NBA Finals 2024: Analyzing The "Trick" of the MVP Bet

Tue, Jun 4, 2024
by CapperTek


The 2024 NBA Finals are set, with the Boston Celtics looking like a heavy favorite to secure an 18th Championship. The No.1 seeds were dominant in the regular season, breezed through the Playoffs, and will face a Dallas Mavericks team that they have already beaten twice this season. Logic points to a Celtics’ win, although we can make plenty of arguments for the Mavericks, especially as they have grown into the season.

However, let’s say hypothetically that you, as a bettor, are keen on the Celtics. You are looking at odds of -225 or thereabouts for a Celtics’ victory. Sure, you can look at other NBA lines for the series, but if you fancy the Celtics to get the job done eventually, that’s the price. It feels about right for a team that has every indicator pointing toward a potential champion, including home-court advantage (a weapon Boston used to great effect this season).

Tatum backed for MVP

Nonetheless, you can be sure that some bettors will look beyond the team’s victory to the Finals MVP markets, backing Boston’s star man Jayson Tatum. The odds for Tatum to secure Finals MVP are in the region of -115, securing a much better return than the Celtics winning the series. For some, it’s the value bet.

Now, we don’t want to argue about Tatum’s chances specifically. It’s clear that he was brilliant throughout the regular season; there were some criticisms that he took his foot off the gas through the Playoffs, yet some of that can arguably be put down to Boston not needing to get out of second gear.

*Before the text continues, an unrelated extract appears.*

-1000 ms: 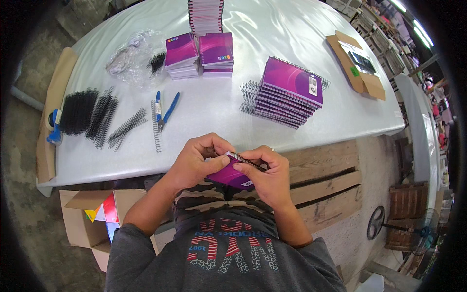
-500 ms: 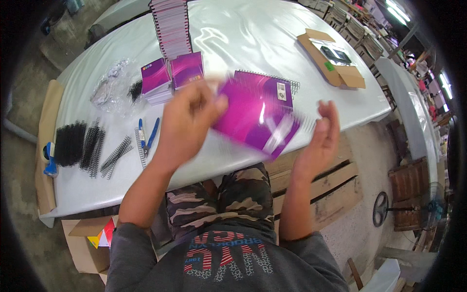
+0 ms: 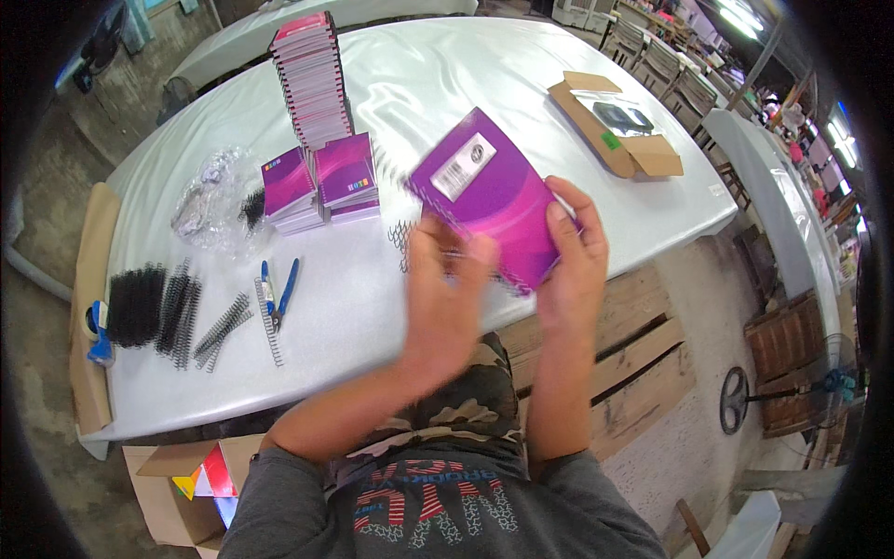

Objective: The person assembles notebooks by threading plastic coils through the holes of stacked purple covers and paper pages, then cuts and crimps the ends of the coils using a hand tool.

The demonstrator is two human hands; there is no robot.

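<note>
A purple and magenta spiral notebook (image 3: 507,210) is held up tilted over the table, its face with a white label toward me. My right hand (image 3: 573,252) grips its right edge, thumb in front and fingers partly behind. My left hand (image 3: 445,298) is at the lower left edge, beside the dark wire coil (image 3: 507,279); it is smeared by motion, so its hold is unclear. More coil loops (image 3: 400,244) show just left of that hand; what they belong to is hidden.
Two short piles of purple booklets (image 3: 291,182) stand before a tall stack of bound notebooks (image 3: 312,84). Leftward lie black coils (image 3: 135,306), blue-handled pliers (image 3: 282,296), crumpled clear plastic (image 3: 212,200) and a tape dispenser (image 3: 99,334). An open cardboard box (image 3: 624,126) is far right.
The notebook has been turned, so its label is now at the upper left. My right hand has taken its right edge; my left hand has moved right and down to the coil side.
</note>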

Star man usually gets the nod

We do want to highlight the logic in this market generally, i.e., backing the star player over his team to win the series. If you look at recent NBA Finals MVPs – Jokic, Curry, Antetokounmpo, James, Leonard – you can broadly see this makes sense. Last season, for example, Jokic felt nailed on to guide the Nuggets to victory. His odds (-300) were less generous than Tatum’s this term, but the logic remains the same.

Of course, this same strategy – if that’s what we can call it – is not limited to NBA. If you fancied the Chiefs to win the Super Bowl this past two seasons, a more logical bet might have been to back Patrick Mahomes to win Super Bowl MVP, which he duly did. His odds were slightly better than the Chiefs in each of his three Super Bowl-winning seasons.

Shocks can happen

Is there a flaw in the strategy? Yes, several. For a start, you are effectively making two separate bets, even if the outcomes are influenced by each other. For all intents and purposes, you are betting on both the Celtics to win the Finals and Tatum to be the best player in the series. The Lakers’ Jerry West (1969) remains the only player to be on the losing team in the NBA Finals yet still secure the MVP award.

The second problem is that it is more than possible that we will see the Celtics win the Championship and someone else receive the MVP award, with Eastern Final MVP Jaylen Brown (+650) looking like the most likely candidate. Even someone like Al Horford should not be ruled out at huge odds of +40000; Andre Iguodala’s MVP win for the Warriors in the 2015 Finals was proof that the winning team’s biggest stars don’t always get the nod. Indeed, looking at other sports, we can see with Tom Brady (5 Super Bow MVPs; 7 Super Bowl wins) that the trick doesn’t always work.

Yet, you can understand why bettors use this trick. They see the value of the star man. If Tatum doesn’t put in an MVP-worthy performance, then there is a fair chance that the Celtics will stutter. If he does, then an 18th Championship will likely come to Boston. It’s not foolproof – far from it. But it’s a means for bettors to wring an extra bit of value out of NBA Finals betting; let’s see if it pays off.